→ Exercise objective
In the listing below, print exactly the lines between the line holding "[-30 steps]" and the line holding "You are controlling", inclusive, and no more.

→ Dataset content
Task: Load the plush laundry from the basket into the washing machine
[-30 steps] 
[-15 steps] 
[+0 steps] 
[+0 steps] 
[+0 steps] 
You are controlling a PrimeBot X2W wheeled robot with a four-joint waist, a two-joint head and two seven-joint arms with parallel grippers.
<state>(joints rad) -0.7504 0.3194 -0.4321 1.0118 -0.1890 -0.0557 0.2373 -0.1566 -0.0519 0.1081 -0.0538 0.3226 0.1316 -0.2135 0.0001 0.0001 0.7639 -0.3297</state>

→ Written answer
[-30 steps] 
[-15 steps] 
[+0 steps] 
[+0 steps] 
[+0 steps] 
You are controlling a PrimeBot X2W wheeled robot with a four-joint waist, a two-joint head and two seven-joint arms with parallel grippers.

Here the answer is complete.